Task item: In the data that follows, find the line with "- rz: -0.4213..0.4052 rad"; transcribe it, every later line up to the one with "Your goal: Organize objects", and that line as well, exactly and with no others.

#### Dataset section ####

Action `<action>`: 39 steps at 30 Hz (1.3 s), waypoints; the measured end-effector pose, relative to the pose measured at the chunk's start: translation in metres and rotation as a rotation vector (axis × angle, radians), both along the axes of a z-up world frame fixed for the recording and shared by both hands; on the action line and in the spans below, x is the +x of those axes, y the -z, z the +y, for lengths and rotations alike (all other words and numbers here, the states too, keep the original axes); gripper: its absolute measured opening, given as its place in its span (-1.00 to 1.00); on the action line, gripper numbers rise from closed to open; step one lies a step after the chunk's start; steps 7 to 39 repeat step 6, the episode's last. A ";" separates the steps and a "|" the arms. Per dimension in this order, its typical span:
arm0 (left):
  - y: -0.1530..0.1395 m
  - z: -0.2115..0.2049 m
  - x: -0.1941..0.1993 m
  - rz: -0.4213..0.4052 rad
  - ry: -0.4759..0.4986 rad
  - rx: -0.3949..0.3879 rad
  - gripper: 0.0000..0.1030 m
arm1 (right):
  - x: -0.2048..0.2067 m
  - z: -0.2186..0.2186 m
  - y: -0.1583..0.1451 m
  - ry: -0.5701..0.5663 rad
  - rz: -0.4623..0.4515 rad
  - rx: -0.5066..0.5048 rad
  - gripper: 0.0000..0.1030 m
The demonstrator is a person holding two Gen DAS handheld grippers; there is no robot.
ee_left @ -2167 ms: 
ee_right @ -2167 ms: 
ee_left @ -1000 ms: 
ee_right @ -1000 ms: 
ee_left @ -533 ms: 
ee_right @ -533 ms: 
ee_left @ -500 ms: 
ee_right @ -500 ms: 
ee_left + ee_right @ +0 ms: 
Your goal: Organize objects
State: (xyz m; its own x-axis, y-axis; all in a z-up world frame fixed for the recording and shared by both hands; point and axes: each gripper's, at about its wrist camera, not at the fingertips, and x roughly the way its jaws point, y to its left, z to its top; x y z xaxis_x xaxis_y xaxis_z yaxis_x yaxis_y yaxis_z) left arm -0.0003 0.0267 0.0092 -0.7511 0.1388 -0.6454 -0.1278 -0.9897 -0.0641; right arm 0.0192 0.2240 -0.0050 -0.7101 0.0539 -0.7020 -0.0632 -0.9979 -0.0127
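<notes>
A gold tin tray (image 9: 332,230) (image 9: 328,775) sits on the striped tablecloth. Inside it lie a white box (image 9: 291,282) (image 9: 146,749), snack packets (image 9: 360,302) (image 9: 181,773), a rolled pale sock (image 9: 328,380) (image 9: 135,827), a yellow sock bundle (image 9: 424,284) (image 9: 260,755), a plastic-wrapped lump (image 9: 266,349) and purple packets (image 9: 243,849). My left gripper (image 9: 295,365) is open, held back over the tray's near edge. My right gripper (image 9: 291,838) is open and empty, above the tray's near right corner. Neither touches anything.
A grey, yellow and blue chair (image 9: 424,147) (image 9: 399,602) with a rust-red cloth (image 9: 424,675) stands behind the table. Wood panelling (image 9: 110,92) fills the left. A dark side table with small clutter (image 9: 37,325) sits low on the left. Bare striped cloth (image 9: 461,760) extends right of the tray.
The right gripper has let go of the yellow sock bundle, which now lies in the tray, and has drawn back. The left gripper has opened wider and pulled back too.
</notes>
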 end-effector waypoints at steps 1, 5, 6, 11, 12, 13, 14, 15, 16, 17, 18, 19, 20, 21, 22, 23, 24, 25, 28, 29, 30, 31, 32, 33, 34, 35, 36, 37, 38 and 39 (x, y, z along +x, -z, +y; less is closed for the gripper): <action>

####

Reply to the exercise:
  - rz: -0.4213..0.4052 rad
  - ry: -0.4759..0.4986 rad
  - rx: -0.3949..0.3879 rad
  - gripper: 0.0000..0.1030 m
arm1 (right):
  - x: -0.2048..0.2067 m
  - z: -0.2186..0.2186 m
  - y: -0.1583..0.1451 m
  - ry: -0.5701..0.5663 rad
  - rz: -0.4623..0.4515 rad
  - rx: -0.5066..0.5048 rad
  - gripper: 0.0000..0.1030 m
The demonstrator is a person holding two Gen DAS handheld grippers; there is no robot.
ee_left @ -2167 ms: 
ee_right @ -2167 ms: 
ee_left @ -1000 ms: 
ee_right @ -1000 ms: 
ee_left @ -533 ms: 
ee_right @ -533 ms: 
ee_left @ -500 ms: 
ee_right @ -500 ms: 
ee_left + ee_right @ +0 ms: 
Your goal: Organize objects

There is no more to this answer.